▶ _Your objective_
The response should consist of the listing, repeated word for word.

▶ _Dataset excerpt_
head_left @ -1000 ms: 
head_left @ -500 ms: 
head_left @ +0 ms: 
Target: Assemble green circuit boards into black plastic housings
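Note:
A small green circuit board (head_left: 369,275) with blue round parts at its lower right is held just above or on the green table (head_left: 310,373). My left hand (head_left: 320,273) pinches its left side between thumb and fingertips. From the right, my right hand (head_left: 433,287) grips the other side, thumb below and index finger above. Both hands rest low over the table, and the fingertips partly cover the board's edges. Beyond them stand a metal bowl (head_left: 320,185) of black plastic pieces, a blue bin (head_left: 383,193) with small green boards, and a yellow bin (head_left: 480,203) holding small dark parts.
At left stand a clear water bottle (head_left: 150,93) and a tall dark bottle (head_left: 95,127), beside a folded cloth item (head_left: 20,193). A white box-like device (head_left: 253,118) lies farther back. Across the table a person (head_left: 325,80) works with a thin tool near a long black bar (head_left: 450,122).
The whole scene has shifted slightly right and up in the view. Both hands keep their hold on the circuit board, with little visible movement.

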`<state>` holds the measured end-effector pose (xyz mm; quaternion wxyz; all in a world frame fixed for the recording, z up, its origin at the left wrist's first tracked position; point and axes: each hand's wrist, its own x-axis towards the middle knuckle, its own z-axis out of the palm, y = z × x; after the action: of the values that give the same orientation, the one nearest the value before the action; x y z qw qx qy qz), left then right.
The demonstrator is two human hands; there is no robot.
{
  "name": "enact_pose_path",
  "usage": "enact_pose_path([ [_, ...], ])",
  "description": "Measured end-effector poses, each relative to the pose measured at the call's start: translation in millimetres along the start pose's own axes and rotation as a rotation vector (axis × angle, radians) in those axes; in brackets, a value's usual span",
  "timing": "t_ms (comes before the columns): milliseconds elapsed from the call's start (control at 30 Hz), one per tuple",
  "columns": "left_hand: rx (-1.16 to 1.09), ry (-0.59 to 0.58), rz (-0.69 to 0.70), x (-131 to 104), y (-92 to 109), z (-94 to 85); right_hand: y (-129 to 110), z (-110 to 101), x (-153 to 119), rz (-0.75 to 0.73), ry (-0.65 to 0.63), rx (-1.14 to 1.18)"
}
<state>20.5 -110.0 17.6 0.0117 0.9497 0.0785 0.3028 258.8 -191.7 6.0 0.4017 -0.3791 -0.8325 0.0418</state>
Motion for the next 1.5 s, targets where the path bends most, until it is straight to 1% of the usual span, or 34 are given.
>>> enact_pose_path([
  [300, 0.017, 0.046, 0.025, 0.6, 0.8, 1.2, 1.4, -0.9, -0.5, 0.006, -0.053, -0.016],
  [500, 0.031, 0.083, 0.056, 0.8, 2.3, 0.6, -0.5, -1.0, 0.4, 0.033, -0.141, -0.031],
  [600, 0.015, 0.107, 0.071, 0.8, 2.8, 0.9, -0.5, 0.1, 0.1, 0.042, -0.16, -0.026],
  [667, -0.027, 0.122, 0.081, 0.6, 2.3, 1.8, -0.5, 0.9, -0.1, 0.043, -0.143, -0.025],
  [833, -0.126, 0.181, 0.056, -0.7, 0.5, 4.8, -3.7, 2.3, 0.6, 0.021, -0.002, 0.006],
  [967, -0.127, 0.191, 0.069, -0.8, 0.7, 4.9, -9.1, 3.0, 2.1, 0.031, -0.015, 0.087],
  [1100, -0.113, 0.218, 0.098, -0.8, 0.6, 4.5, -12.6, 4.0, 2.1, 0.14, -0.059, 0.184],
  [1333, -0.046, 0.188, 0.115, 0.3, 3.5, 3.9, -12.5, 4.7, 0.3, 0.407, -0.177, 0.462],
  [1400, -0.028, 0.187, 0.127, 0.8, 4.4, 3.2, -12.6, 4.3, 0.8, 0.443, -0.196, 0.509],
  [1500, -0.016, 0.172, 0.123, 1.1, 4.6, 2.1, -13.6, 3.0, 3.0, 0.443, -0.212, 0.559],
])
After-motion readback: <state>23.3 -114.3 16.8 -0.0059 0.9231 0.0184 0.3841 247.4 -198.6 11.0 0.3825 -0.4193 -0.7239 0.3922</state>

▶ _Solution_
head_left @ -1000 ms: 
head_left @ -500 ms: 
head_left @ +0 ms: 
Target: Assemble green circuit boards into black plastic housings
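Note:
A small green circuit board (head_left: 369,275) with blue round parts at its lower right is held just above or on the green table (head_left: 310,373). My left hand (head_left: 320,273) pinches its left side between thumb and fingertips. From the right, my right hand (head_left: 433,287) grips the other side, thumb below and index finger above. Both hands rest low over the table, and the fingertips partly cover the board's edges. Beyond them stand a metal bowl (head_left: 320,185) of black plastic pieces, a blue bin (head_left: 383,193) with small green boards, and a yellow bin (head_left: 480,203) holding small dark parts.
At left stand a clear water bottle (head_left: 150,93) and a tall dark bottle (head_left: 95,127), beside a folded cloth item (head_left: 20,193). A white box-like device (head_left: 253,118) lies farther back. Across the table a person (head_left: 325,80) works with a thin tool near a long black bar (head_left: 450,122).
The whole scene has shifted slightly right and up in the view. Both hands keep their hold on the circuit board, with little visible movement.
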
`<state>` holds the measured end-effector pose (xyz mm; quaternion wxyz; all in a world frame fixed for the recording, z up, its origin at the left wrist's first tracked position; point and axes: each hand's wrist, its own x-axis towards the middle knuckle, its own z-axis out of the palm, y = z × x; after the action: of the values that give the same orientation, the one nearest the value before the action; x y z qw qx qy qz), left then right.
The demonstrator is two human hands; there is no robot.
{
  "name": "enact_pose_path",
  "usage": "enact_pose_path([ [_, ...], ])",
  "description": "Measured end-effector poses, each relative to the pose measured at the call's start: translation in millimetres along the start pose's own axes and rotation as a rotation vector (axis × angle, radians) in those axes; in brackets, a value's usual span",
  "timing": "t_ms (comes before the columns): milliseconds elapsed from the call's start (control at 30 Hz), one per tuple",
  "columns": "left_hand: rx (-1.16 to 1.09), ry (-0.59 to 0.58), rz (-0.69 to 0.70), x (-131 to 104), y (-92 to 109), z (-94 to 85); right_hand: y (-129 to 110), z (-110 to 101), x (-153 to 119), rz (-0.75 to 0.73), ry (-0.65 to 0.63), rx (-1.14 to 1.18)"
}
<state>20.5 -110.0 17.6 0.0117 0.9497 0.0785 0.3028 258.8 -191.7 6.0 0.4017 -0.3791 -0.8325 0.0418</state>
Motion for the next 1.5 s, targets where the path bends most, until it is straight to 1% of the usual span, or 34 are given.
>>> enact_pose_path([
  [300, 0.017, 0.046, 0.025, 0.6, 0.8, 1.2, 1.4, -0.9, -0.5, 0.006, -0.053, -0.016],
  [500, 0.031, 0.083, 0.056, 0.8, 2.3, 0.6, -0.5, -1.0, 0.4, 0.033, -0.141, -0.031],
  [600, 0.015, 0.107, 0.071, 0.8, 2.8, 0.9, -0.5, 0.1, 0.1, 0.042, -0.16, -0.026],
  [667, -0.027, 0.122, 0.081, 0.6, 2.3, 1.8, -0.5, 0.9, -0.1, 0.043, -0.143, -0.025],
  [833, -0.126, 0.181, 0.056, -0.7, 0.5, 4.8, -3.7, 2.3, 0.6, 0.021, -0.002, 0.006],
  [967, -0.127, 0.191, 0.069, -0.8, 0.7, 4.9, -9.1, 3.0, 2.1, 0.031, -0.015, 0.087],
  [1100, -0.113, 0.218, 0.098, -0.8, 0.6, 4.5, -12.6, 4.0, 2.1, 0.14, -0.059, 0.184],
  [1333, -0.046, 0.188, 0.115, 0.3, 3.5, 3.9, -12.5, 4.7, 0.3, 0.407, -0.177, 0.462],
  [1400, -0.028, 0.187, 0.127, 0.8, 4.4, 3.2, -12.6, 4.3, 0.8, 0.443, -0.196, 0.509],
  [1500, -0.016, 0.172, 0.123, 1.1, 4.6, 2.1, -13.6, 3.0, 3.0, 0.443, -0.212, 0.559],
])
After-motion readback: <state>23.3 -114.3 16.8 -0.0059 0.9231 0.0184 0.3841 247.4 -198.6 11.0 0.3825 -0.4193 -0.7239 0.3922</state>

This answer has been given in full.